Hablemos
de pensiones
En un ambiente propicio, en León y en la fiesta de
la minería, el presidente del Gobierno ha anunciado su intención de que las
pensiones mínimas se incrementen este año por encima de la
inflación. Nada más justo teniendo en cuenta que uno de los
mayores focos de pobreza de nuestro país se encuentra entre los jubilados. No
obstante, habrá que esperar a la letra pequeña para evaluar adecuadamente la
medida. Desde hace muchos años, los gobiernos se han acostumbrado
a traficar política y electoralmente con las pensiones y se han presentado como
defensores del sistema público cuando en realidad, con sucesivas reformas lo
han ido deteriorando. En concreto, al aproximarse las últimas elecciones, el
Partido Popular anunció a bombo y platillo el incremento de las pensiones
mínimas, pero lo cierto es que después de hacer números resultó que la subida
únicamente afectaba al 26 % de este colectivo. Veremos lo que ocurre en esta
ocasión con el anuncio del partido socialista.

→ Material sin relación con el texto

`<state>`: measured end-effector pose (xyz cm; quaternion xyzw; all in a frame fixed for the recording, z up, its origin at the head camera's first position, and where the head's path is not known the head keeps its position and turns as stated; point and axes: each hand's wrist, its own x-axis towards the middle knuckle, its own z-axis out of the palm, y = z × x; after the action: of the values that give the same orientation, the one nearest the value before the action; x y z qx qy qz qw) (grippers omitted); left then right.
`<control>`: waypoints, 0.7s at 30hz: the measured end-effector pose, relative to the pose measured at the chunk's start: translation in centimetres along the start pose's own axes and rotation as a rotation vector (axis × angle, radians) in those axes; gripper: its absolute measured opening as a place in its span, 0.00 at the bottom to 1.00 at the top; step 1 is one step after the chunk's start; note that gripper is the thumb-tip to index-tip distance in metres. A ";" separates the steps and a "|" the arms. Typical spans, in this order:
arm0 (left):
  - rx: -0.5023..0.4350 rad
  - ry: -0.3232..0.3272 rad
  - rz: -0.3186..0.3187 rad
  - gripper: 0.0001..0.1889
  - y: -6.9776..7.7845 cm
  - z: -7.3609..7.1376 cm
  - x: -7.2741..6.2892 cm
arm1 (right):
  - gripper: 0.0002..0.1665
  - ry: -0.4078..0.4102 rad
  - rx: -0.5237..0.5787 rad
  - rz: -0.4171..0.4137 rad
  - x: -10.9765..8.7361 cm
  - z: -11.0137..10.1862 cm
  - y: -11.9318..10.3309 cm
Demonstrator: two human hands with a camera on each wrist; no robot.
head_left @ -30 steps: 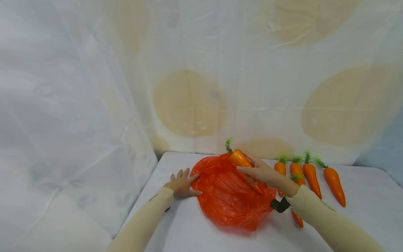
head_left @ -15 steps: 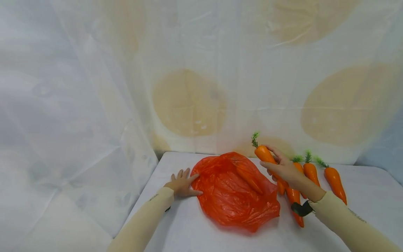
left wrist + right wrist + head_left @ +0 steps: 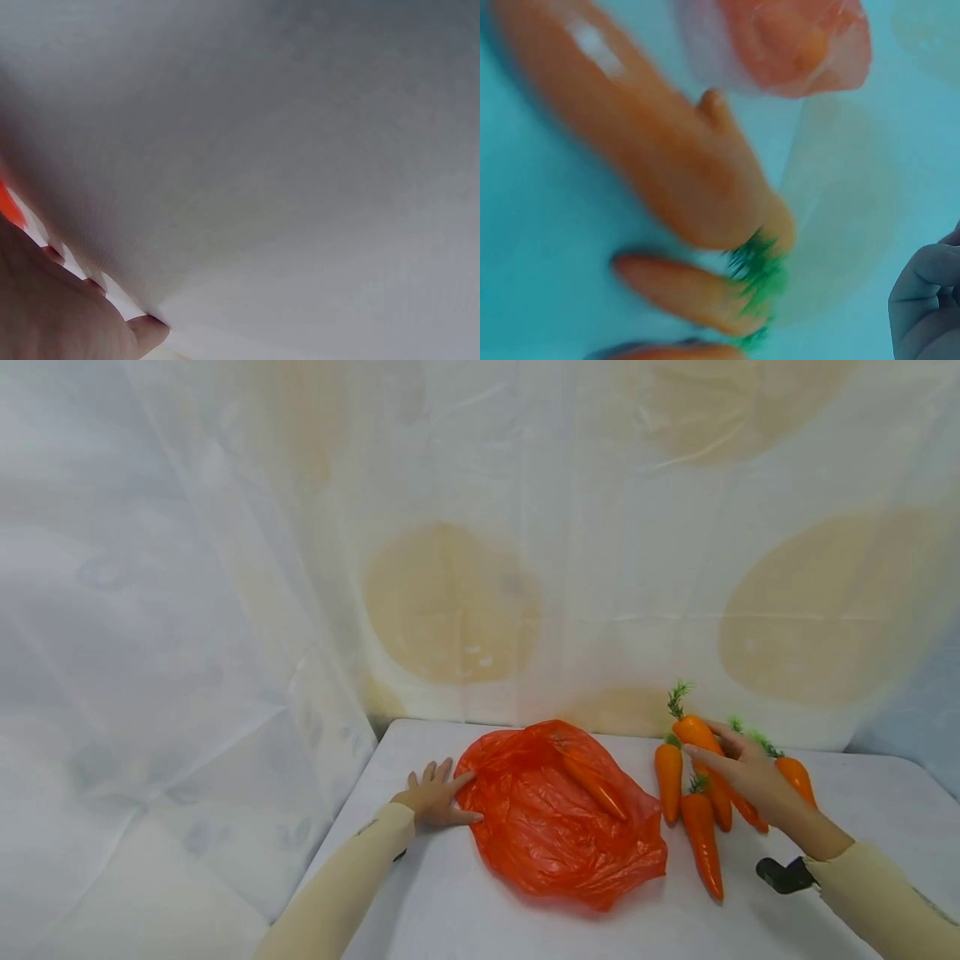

Las fuerzas económicas y en especial las entidades financieras llevan
más de dos décadas pronosticando el hundimiento de la
Seguridad Social. Estudio tras estudio -eso sí, debidamente financiado-, se esfuerzan por demostrar la inviabilidad del
sistema público de pensiones. Aún tenemos en la memoria los publicados a
principios de los noventa por la Caixa, el BBV y FEDEA. Anunciaban la quiebra
para el año 2000. Este año ha llegado sin que se cumplan ninguna de sus
previsiones, es por lo que ahora alargan el plazo al 2020. Ciertamente no
acertaron en sus augurios pero su alarmismo ha servido para abortar cualquier
reivindicación que pretendiese mejorar la situación de los pensionistas,
considerándose ya un triunfo la simple actualización al coste de la
vida. Es más, las posibles reformas del sistema se encaminan
siempre a reducir los derechos de los futuros jubilados.
En esta
filosofía parece que los pensionistas, a pesar de pertenecer a las capas más
necesitadas de la población, carecen del derecho de participar en el
crecimiento económico y en la mejora de la
economía. Así, desde 1995
a 2003 la pensión mínima de los mayores de 65 años con
cónyuge a cargo ha pasado de representar el 58% de la renta bruta per cápita al
52%. Y sin cónyuge, del 49,3 al 44,4%. En el caso de las pensiones no
contributivas el tránsito ha sido del 32,8 al 29,8%; en total, un millón
ochocientos mil jubilados, que tampoco en el 2004 verán mejoradas sus prestaciones.
Nuestro
país destina al pago de pensiones una proporción menor del PIB que la mayoría
de los países europeos (2,3 puntos por debajo de la media). Y lo peor es que
mientras este porcentaje se mantiene en Europa, en España se reduce. A idéntica
conclusión se llega si la comparación se realiza teniendo en cuenta el gasto
social dedicado a esta prestación por habitante tras homogeneizar por el poder
de compra. El de nuestro país es el 62% del de la
Unión Europea, y poco más del 50% del de países como Alemania,
Italia o Dinamarca.
El catastrofismo en contra del sistema público de
pensiones se basa en hipótesis tan discutibles como las proyecciones
demográficas, en la ocultación de fenómenos tales como la incorporación de la
mujer al mundo laboral o la inmigración, en premisas inaceptables como la de
que las prestaciones deben financiarse exclusivamente con cotizaciones sociales
prescindiendo de la aportación del Estado y por lo tanto de las otras figuras
tributarias; pero fundamentalmente en intereses inconfesables y bastante
bastardos, como los de reducir los gastos sociales o promocionar los fondos
privados de pensiones, bocado muy apetitoso para las entidades financieras.